Given material below:
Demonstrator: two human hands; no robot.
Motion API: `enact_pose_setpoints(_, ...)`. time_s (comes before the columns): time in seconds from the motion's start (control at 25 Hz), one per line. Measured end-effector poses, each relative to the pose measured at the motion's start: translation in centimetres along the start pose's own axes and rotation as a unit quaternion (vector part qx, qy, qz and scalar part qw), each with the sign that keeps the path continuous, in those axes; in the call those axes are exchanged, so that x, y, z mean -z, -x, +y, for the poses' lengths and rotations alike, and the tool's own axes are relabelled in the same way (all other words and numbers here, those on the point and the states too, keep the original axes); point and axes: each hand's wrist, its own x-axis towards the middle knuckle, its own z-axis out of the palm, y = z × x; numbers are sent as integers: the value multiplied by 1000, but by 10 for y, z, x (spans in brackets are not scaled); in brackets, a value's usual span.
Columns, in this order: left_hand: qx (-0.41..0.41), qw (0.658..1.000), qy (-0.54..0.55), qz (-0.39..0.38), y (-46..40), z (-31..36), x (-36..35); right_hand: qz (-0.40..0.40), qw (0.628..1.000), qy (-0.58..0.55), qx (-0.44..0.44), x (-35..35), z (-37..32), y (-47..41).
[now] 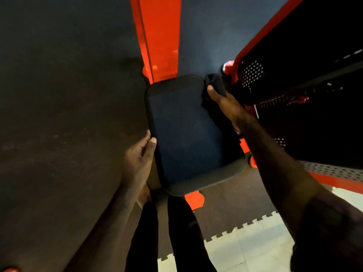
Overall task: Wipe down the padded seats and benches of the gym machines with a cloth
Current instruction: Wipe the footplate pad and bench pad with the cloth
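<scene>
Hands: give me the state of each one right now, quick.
Left hand: fingers curled round the left edge of the padded seat, gripping it.
Right hand: holds the dark cloth at the seat's far right edge.

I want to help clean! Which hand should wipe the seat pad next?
The right hand, probably. It already holds the dark cloth at the far right edge of the seat pad. The left hand has no cloth; it grips the pad's near left edge, apparently steadying it.
</scene>
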Motion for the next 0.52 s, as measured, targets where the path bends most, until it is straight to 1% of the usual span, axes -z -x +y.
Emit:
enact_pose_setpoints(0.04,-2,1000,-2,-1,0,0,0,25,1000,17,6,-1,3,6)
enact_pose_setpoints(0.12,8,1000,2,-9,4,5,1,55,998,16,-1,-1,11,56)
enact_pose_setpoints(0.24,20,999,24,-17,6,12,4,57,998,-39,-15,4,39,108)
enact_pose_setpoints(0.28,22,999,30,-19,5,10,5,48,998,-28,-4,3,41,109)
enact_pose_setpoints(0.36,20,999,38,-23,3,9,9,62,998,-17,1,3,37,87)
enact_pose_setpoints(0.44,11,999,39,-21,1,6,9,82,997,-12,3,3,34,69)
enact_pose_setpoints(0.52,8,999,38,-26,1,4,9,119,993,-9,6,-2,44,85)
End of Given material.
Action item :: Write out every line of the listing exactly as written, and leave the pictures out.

Answer section ::
Demonstrator: two human hands; no robot.
Motion API: `enact_pose_setpoints(_, ...)`. time_s (comes before the columns): time in seconds from the motion's start (control at 25 Hz), one per line. Measured end-effector poses, each relative to the pose measured at the motion's start: translation in centimetres along the start pose's own axes and rotation as a unit quaternion (vector part qx, qy, qz and scalar part qw), each with the sign that keeps the path continuous, in those axes; in the call those axes are exchanged, so that x, y, z mean -z, -x, +y, for the poses' lengths and rotations alike, and the tool's own axes are relabelled in the same way (all other words and numbers here, those on the point and the states too, keep the original axes); point and axes: each hand's wrist, its own x-axis towards the middle knuckle, its own z-axis out of the palm, y = z × x; numbers are sent as integers: the value multiplied by 1000, but by 10 for y, z, x (spans in brackets are not scaled); in brackets, a value's usual span.
Columns, in this order: left_hand: qx (-0.41..0.41), qw (0.658..1.000), qy (-0.54..0.55), qz (-0.39..0.38), y (-46..40), z (-31..36), x (-36..35); right_hand: qz (-0.40..0.40), qw (0.628..1.000), qy (-0.58..0.55), qx (-0.44..0.44), x (-35..35), z (-37..32), y (-47..41).
[now] 
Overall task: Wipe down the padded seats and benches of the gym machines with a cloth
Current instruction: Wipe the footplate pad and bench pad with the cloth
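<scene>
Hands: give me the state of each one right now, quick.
Left hand: fingers curled round the left edge of the padded seat, gripping it.
Right hand: holds the dark cloth at the seat's far right edge.

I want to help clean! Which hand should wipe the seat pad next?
The right hand, probably. It already holds the dark cloth at the far right edge of the seat pad. The left hand has no cloth; it grips the pad's near left edge, apparently steadying it.
</scene>
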Motion for the next 0.52 s, as measured, targets where the path bends most, until it is straight to 1% of the usual span, axes -z -x +y.
Emit:
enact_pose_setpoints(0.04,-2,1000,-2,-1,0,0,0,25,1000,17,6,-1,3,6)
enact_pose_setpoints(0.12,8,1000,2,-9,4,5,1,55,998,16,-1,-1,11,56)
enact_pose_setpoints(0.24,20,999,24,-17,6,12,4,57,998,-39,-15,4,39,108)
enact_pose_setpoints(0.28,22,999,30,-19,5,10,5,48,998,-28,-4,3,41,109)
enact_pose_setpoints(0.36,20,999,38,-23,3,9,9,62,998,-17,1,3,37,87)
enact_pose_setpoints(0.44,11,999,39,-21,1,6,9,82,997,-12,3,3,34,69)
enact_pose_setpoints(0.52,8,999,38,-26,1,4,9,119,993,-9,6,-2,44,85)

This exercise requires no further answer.